:: AIM OF THE EXERCISE ::
Reproduce the section of the listing that begins at the line containing "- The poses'" and finishes at the line containing "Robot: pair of". Include both end lines and nothing beyond them.

:: RECORDS SHOWN ::
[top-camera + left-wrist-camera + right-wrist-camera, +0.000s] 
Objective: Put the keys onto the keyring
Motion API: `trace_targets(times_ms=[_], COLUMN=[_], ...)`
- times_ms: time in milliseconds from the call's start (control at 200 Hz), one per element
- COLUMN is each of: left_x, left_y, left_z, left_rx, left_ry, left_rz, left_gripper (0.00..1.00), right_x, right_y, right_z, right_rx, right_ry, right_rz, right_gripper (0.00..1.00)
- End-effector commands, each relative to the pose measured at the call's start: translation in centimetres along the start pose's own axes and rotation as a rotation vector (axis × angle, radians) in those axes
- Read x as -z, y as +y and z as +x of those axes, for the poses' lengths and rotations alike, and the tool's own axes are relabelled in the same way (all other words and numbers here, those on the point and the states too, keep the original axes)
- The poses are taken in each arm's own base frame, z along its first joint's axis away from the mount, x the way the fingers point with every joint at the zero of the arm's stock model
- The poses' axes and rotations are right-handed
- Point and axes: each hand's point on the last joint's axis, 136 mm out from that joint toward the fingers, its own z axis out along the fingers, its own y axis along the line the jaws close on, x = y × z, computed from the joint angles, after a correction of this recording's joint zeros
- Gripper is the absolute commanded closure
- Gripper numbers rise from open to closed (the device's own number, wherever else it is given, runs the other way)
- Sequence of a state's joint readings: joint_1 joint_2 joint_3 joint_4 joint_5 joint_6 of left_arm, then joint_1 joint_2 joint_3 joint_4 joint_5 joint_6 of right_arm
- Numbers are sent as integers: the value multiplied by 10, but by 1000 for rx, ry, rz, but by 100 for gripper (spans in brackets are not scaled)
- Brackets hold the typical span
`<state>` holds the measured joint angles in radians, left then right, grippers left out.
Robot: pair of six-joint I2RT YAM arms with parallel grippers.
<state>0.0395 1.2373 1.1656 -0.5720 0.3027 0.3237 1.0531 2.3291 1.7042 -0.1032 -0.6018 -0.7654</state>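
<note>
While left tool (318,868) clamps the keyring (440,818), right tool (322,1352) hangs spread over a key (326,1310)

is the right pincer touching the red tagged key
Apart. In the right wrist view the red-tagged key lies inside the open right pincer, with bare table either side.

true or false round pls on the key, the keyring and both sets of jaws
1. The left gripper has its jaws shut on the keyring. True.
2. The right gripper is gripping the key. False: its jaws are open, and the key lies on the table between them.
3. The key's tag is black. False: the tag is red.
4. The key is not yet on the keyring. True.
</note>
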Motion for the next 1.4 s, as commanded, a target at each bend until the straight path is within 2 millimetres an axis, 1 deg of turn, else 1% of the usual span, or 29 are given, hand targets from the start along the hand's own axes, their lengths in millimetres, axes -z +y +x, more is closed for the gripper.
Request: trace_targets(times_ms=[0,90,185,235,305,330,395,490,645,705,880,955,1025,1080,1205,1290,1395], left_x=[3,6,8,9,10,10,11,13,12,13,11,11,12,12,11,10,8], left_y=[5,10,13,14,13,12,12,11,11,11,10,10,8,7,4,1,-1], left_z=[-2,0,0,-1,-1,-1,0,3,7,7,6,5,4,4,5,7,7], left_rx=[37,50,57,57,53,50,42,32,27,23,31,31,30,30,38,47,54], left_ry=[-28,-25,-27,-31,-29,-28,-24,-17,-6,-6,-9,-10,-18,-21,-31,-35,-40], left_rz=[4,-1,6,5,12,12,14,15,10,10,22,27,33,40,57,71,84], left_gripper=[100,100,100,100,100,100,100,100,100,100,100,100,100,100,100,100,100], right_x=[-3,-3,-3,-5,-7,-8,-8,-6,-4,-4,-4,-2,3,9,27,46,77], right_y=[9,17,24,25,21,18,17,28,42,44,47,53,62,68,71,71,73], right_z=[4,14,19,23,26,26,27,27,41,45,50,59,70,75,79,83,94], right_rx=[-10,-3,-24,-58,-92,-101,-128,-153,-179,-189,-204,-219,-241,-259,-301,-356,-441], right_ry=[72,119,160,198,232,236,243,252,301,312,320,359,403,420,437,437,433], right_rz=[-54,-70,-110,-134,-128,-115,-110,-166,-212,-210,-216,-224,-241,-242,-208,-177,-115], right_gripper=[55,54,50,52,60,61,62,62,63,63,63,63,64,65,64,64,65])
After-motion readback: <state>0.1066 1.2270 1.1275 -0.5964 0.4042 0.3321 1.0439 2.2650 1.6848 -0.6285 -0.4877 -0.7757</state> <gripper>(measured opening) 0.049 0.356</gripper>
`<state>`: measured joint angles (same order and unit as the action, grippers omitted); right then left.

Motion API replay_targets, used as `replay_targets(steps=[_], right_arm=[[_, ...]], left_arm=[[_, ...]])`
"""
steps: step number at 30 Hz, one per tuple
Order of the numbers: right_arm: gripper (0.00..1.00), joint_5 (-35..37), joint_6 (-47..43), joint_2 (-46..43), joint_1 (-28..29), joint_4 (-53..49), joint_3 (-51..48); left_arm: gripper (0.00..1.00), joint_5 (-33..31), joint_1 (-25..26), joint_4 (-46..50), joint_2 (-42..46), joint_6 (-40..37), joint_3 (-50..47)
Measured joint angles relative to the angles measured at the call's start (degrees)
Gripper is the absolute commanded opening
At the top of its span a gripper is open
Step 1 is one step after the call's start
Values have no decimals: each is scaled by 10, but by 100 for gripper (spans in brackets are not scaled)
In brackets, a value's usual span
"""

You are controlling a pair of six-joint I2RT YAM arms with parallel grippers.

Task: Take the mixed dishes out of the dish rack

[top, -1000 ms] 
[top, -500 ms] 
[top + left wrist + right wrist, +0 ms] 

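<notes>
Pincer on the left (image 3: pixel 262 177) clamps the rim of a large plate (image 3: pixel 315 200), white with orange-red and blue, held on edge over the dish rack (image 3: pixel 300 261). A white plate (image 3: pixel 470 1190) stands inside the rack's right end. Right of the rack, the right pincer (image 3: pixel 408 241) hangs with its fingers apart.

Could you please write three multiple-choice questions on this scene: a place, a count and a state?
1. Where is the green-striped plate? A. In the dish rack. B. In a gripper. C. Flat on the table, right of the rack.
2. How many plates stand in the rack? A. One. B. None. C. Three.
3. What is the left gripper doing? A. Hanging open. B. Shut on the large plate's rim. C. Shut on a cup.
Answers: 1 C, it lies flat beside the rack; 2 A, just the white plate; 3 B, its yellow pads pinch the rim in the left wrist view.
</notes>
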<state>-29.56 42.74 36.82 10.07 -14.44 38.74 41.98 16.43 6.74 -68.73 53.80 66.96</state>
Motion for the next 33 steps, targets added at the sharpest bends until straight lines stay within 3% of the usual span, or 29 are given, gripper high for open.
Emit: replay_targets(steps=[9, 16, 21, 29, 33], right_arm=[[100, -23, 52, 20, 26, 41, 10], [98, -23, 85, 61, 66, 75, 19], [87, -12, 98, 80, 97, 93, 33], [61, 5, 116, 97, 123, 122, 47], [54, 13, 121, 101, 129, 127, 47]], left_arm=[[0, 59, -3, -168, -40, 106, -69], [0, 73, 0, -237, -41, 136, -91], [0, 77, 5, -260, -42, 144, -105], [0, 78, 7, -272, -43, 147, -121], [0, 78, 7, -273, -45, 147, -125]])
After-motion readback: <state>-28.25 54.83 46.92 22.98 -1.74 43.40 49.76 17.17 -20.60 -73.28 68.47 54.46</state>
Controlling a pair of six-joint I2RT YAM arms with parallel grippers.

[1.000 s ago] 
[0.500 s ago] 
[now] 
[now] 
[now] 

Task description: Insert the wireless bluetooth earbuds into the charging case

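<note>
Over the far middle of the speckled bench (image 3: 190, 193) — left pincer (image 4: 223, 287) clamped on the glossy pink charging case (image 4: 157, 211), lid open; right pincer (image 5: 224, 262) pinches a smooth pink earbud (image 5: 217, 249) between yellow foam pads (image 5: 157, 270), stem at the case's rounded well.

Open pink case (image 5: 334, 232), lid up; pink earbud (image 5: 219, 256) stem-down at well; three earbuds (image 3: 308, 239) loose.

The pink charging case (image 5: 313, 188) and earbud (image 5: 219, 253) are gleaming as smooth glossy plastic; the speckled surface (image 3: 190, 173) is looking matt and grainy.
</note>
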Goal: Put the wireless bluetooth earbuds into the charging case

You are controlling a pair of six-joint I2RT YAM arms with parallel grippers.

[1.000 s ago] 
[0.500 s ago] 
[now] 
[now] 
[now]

:: SOLUTION TO THIS PROBLEM ::
- The poses' axes and rotations are right-handed
- Point and axes: each hand's point on the last joint's axis, 136 mm out from that joint toward the fingers, its own z axis out along the fingers, its own y axis along the line the jaws close on, x = y × z, computed from the joint angles, after a correction of this recording's joint zeros
- Gripper is the absolute commanded closure
- Gripper numbers rise from open to closed (the device's own number, wherever else it is given, runs the other way)
- Sequence of a state's joint readings: joint_1 joint_2 joint_3 joint_4 joint_5 joint_6 of left_arm, then joint_1 joint_2 joint_3 joint_4 joint_5 joint_6 of right_arm
- Numbers are sent as integers: the value multiplied by 10, but by 1000 for rx, ry, rz, but by 100 for gripper (spans in brackets are not scaled)
- Brackets hold the typical span
`<state>` holds the measured joint angles in radians, left then right, grippers left out.
Robot: pair of six-joint I2RT YAM arms with parallel grippers.

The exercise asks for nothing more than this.